Below are lines of data; restate word for word those running from the line containing "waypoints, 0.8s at" to the line containing "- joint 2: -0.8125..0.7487", inclusive, and no others.

Stored entries:
━━━━━━━━━━
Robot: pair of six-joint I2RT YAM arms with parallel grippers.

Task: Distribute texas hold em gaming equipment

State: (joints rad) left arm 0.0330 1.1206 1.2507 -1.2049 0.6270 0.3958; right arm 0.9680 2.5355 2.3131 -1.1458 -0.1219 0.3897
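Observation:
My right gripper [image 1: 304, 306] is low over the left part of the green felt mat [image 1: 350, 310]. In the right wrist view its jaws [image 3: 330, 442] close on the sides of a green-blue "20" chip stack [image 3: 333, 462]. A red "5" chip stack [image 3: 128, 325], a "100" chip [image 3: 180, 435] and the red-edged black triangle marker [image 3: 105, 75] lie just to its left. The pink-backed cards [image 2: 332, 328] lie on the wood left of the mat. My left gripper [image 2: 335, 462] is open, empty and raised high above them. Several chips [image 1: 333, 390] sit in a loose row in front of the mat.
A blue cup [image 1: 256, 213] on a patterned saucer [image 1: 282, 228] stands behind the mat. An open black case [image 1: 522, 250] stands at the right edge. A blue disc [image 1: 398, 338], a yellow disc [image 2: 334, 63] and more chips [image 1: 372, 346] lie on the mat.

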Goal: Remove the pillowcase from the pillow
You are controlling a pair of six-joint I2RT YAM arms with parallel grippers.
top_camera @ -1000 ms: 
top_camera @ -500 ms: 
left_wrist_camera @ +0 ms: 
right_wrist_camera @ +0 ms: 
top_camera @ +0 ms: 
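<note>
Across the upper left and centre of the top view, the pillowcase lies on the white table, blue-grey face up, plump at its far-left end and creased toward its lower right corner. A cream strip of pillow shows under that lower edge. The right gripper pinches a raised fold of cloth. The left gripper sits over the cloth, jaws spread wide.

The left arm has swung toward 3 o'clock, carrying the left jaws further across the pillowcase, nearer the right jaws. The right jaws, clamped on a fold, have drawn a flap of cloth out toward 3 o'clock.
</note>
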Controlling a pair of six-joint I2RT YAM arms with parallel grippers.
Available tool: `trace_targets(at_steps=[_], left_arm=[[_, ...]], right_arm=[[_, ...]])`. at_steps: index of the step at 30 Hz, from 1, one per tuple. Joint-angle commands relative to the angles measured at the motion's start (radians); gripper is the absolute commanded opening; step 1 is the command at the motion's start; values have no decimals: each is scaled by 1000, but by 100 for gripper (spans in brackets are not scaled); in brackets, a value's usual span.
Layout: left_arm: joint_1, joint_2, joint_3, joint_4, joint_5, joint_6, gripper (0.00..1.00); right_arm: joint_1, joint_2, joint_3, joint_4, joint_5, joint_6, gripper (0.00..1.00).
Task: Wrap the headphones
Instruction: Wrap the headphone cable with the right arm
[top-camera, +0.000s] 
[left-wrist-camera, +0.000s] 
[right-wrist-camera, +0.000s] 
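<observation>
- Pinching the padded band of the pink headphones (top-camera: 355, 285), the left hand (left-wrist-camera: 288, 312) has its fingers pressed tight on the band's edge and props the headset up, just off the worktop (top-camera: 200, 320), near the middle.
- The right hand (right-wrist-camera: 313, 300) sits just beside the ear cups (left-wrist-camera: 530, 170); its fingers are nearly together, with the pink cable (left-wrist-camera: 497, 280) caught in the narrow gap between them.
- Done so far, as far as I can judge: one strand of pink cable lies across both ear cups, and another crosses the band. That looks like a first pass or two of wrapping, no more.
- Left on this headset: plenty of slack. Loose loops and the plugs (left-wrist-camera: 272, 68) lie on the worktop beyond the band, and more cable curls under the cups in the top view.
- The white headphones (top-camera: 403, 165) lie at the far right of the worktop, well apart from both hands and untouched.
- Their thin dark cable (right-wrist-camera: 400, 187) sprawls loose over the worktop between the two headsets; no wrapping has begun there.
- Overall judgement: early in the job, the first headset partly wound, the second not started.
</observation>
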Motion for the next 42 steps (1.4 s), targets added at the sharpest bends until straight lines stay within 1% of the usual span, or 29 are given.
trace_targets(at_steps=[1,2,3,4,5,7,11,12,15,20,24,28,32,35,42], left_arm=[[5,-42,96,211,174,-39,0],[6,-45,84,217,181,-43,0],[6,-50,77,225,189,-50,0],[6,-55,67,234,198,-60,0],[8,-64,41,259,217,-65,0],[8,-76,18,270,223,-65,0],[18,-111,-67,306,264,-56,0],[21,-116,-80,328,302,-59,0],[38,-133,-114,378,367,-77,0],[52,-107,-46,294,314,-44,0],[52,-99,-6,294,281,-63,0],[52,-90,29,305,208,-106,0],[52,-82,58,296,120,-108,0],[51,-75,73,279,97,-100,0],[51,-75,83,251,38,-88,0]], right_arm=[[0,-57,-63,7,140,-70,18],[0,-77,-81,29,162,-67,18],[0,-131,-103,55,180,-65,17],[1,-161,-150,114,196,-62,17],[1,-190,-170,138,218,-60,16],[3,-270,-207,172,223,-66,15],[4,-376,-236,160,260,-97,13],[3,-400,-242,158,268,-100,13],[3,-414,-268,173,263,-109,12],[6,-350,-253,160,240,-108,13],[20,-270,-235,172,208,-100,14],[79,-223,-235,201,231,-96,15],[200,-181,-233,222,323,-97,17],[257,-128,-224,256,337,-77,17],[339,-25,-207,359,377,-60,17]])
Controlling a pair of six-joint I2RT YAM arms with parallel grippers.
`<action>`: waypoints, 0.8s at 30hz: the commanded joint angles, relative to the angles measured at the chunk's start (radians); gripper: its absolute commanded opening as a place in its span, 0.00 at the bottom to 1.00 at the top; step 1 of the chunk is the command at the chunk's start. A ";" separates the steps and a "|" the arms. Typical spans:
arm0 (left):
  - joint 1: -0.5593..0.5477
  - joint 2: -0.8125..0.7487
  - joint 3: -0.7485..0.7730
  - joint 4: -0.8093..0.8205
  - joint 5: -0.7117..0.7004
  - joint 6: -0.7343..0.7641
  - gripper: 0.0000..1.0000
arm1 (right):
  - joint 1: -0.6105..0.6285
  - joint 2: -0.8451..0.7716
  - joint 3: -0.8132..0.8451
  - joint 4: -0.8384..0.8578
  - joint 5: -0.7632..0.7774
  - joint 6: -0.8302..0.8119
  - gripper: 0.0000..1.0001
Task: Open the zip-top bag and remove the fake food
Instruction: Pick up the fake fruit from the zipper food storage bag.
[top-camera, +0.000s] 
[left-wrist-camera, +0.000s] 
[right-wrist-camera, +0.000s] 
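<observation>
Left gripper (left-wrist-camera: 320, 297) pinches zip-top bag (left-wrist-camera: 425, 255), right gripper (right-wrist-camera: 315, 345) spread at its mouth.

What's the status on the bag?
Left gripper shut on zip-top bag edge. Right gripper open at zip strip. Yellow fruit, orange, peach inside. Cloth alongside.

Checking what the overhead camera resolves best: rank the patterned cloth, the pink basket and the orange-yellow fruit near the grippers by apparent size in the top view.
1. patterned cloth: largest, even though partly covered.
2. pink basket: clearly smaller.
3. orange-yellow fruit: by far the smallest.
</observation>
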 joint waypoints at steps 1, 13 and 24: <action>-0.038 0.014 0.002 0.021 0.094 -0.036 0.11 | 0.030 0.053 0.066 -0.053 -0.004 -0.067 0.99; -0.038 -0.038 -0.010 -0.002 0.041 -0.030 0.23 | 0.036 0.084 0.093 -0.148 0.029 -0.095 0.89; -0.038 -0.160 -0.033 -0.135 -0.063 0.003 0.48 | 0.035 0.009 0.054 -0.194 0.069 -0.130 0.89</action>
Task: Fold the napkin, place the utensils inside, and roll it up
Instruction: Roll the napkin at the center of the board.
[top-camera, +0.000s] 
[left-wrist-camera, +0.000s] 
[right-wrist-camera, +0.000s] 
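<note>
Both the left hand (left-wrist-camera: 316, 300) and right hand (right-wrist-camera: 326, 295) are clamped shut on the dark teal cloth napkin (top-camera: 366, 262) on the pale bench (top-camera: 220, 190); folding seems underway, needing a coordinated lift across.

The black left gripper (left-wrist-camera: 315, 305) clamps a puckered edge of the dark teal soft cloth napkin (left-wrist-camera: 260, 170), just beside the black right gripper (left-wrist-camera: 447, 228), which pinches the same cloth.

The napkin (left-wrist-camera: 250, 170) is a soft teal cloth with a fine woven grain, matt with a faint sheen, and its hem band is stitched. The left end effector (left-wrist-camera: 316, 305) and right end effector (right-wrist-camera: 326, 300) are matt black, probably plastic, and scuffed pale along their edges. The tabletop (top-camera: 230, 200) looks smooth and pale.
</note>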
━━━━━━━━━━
#### Reply to the task
`<action>`: waypoints, 0.8s at 30hz: the commanded joint angles, relative to the angles measured at the chunk's start (radians); gripper: its absolute commanded opening as a place in its span, 0.00 at the bottom to 1.00 at the top; step 1 of the chunk is the command at the chunk's start. A ";" separates the steps and a "|" the arms. Typical spans:
arm0 (left):
  - joint 1: -0.5593..0.5477
  - joint 2: -0.8125..0.7487

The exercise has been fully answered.